カンボジアはコーヒーが大好きなお国柄。特に都市部では、街とコーヒーは切っても切り離せない。シェムリアップでは最近「ちょっとおしゃれな屋台カフェ」といったコンセプトの店が、あちこちにオープンしてきた。
ひと昔前まではコーヒーと言えば、隣国ベトナムはじめカンボジア国内でも栽培される、ロブスタ種の豆を使った伝統スタイルの一杯(「練乳入り」もしくは「なし」。大抵はどちらも大変甘い)のことだった。かつて街中にたくさんあった屋台や食堂風カフェ、あるいは映画館のように店のテレビに向かってビーチチェア座席が並ぶ独特なスタイルの店がカフェの主流だった。
その一方、スタイリッシュなチェーン店がここ数年のうちに相次いでシェムリアップに進出してきた。「BROWN COFFEE AND BAKERY」「Gloria Jean’s Coffees」「Café Amazon」「STARBUCKS」など国内外の有名店が続々と出店。加えて「Common Grounds Coffee & Cyber Cafe」や、今回の特集でも紹介した「Sister Srey Cafe」「RedBuff Coffee House」など、チェーン系以外の素敵なカフェもあちこちで営業しており、実際、コーヒーブレイクの場所選びには困らない街なのだ。

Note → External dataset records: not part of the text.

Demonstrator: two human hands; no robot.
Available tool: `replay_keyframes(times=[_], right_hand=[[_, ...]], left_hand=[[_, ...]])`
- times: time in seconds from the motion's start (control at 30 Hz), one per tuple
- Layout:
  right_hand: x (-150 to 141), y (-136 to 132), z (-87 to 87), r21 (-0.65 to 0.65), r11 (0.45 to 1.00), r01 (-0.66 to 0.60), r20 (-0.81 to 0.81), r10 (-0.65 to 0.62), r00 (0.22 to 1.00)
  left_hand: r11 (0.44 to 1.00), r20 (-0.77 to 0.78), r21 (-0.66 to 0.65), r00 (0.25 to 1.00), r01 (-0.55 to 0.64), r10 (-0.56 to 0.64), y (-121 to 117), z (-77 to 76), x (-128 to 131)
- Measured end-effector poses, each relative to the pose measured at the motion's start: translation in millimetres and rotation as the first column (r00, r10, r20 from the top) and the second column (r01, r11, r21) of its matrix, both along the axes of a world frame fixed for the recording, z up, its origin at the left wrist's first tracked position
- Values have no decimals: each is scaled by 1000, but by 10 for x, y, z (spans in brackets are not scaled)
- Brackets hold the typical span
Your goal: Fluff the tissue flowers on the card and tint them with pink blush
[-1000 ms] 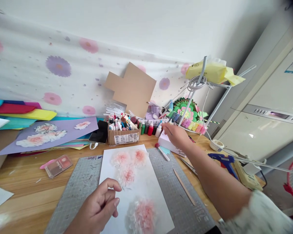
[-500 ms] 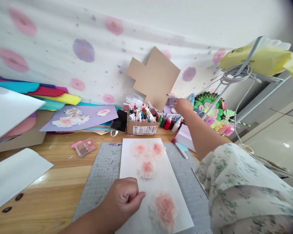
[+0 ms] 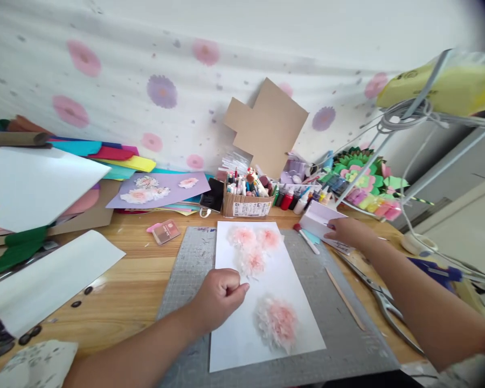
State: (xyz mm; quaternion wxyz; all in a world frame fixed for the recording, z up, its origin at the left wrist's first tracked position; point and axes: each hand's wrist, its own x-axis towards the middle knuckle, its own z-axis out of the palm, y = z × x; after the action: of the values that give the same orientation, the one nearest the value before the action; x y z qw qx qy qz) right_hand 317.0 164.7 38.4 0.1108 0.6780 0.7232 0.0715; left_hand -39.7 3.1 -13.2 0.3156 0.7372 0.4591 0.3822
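Note:
A white sheet of paper (image 3: pixel 230 345) lies on the grey cutting mat (image 3: pixel 186 264), bearing three fluffy pink-and-white flowers (image 3: pixel 254 261) grouped near the top. Lower down on it sits a larger, ruffled flower (image 3: pixel 281 323). My left hand (image 3: pixel 223 296) is curled into a fist over the sheet's left side, with nothing seen in it. At the open white box (image 3: pixel 315 218) on the right, my right hand (image 3: pixel 351 233) has its fingers drawn together at the rim. Something thin and dark shows by the fingertips, too small to name.
A makeup brush (image 3: pixel 307 240), a thin wooden stick (image 3: pixel 345 299) and large scissors (image 3: pixel 382 299) lie right of the sheet. Behind stand a cardboard box of pens (image 3: pixel 246 207) and paint bottles (image 3: pixel 286 199). A blush palette (image 3: pixel 166 231) and purple card (image 3: pixel 173 191) are left.
My right hand has come back from the purple container at the rear, moving right and nearer, to the white box. My left fist stays over the sheet. The view has turned left.

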Motion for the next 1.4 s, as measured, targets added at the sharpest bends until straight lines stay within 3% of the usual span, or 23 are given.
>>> replay_keyframes(times=[0.07,0.13,0.33,0.43,0.53,0.77,1.07,1.17,1.27,1.4], right_hand=[[5,-55,-18,-21,999,42,13,-42,999],[42,-73,82,-3,998,68,1,-68,998],[368,-98,866,200,967,160,-24,-159,987],[431,-129,1054,194,966,171,-13,-172,985],[360,-162,926,126,977,171,-7,-171,985],[-22,-179,318,-29,994,106,-7,-106,994],[-508,-19,-32,-36,999,21,-66,-23,998],[-380,64,14,-9,1000,27,-104,-28,994],[-4,152,132,22,991,135,-113,-132,985],[470,179,131,-78,963,258,-117,-266,957]], left_hand=[[1000,-2,0,1000,-8,8,31,-3,-17],[1000,-4,-4,1000,-28,28,65,-12,-43],[995,-80,-36,992,-96,93,129,-64,-100],[994,-108,-45,990,-95,90,129,-50,-97],[993,-125,-53,987,-105,98,128,-24,-91],[992,-142,-65,985,-107,97,134,-50,-108],[991,-171,-72,980,-116,103,142,-30,-109],[990,-171,-65,979,-124,111,149,-55,-123],[991,-169,-52,979,-126,116,157,-88,-151],[994,-187,-38,978,-106,97,172,-138,-192]])
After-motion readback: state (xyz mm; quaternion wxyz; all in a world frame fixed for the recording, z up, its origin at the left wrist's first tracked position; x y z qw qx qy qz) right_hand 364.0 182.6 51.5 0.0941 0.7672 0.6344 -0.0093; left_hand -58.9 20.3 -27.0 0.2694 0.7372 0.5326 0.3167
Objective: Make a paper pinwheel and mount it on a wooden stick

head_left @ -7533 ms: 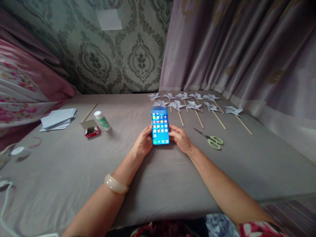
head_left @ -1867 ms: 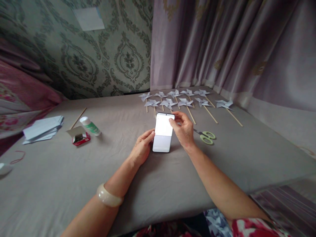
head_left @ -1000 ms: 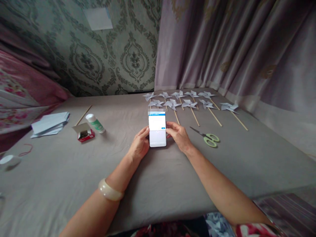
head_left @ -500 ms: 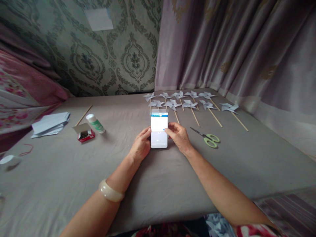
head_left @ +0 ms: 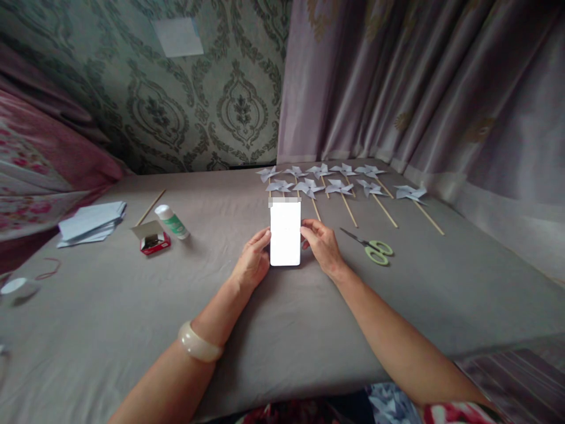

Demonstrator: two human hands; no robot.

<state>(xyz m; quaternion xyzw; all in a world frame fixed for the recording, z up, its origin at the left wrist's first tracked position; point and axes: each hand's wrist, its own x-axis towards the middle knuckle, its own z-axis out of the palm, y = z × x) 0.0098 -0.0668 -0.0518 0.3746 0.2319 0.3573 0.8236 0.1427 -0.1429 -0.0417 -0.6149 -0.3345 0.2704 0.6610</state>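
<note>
A smartphone (head_left: 285, 232) with a plain white glowing screen is held upright above the grey cloth-covered surface (head_left: 273, 330). My left hand (head_left: 252, 264) grips its left edge and my right hand (head_left: 322, 247) grips its right edge, fingers curled round it. A pale bangle (head_left: 198, 344) sits on my left wrist. Beyond the phone lie several white paper pinwheels (head_left: 339, 187) on wooden sticks, in two rows. Green-handled scissors (head_left: 373, 249) lie just right of my right hand.
At the left are a glue stick (head_left: 172, 221), a small open red box (head_left: 152, 238), a wooden stick (head_left: 150, 207) and a stack of white paper (head_left: 92, 220). Patterned wallpaper stands behind, curtains (head_left: 419, 100) at the right, floral bedding (head_left: 30, 176) at the far left.
The phone screen went from a home screen with icons to a white page with a blue bar, then to fully white. My right hand tapped near the top and returned to the phone's side.
</note>
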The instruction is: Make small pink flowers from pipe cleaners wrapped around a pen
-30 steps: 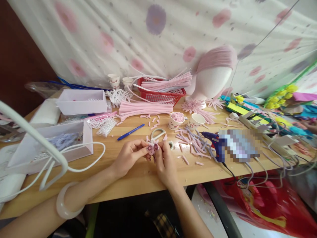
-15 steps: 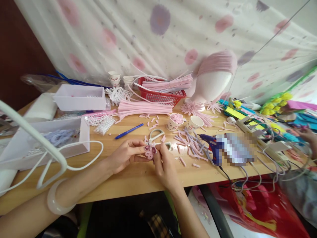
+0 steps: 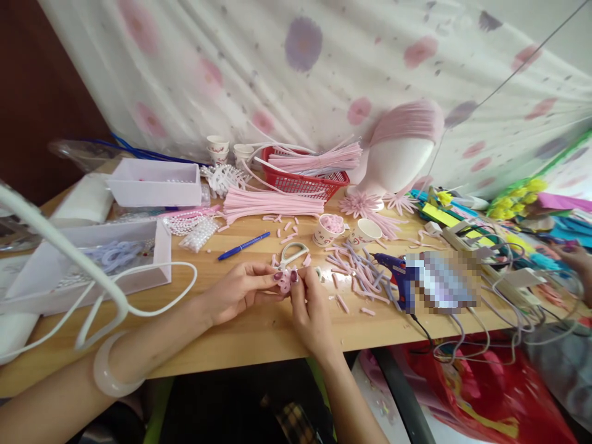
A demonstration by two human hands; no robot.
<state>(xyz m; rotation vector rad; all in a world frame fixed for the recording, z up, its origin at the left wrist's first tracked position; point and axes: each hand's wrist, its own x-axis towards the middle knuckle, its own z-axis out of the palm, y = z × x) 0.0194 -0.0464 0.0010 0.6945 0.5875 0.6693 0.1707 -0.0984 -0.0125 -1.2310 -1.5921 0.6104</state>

そんなカフェ業界を一層多彩にするかのごとく、ここ1、2年で急増してきたのが、テイクアウト主体のちょっとおしゃれな屋台カフェ(移動式ではなく箱型の固定式屋台)だ。エスプレッソマシンを導入し、エスプレッソやカプチーノ、カフェラテといったエスプレッソ系の定番メニューを展開。価格的には1杯1.25ドル前後で、伝統タイプ(1杯0.5〜1ドル前後)とカフェチェーン店(2〜4ドル程度)のちょうど中間帯にある。屋台の気軽さと本格コーヒーのクオリティを兼ね備え、主に地元層をターゲットにしているようだ。5年ほど前くらいから登場し始め、次第に地元の人たちにも受け入れられて今ではそこかしこで見かけるように。テイクアウトまたは店先のパラソルの下でイスに腰かけ、手頃な価格で手軽にコーヒーが飲める。
観光や街歩きでちょっと疲れたなという時は、カフェで1杯。チェーン系やインディペンデント系のおしゃれカフェもいいけど、路上の屋台カフェもなかなか乙なもの。シェムリァップの多様なカフェ文化を体験してみて。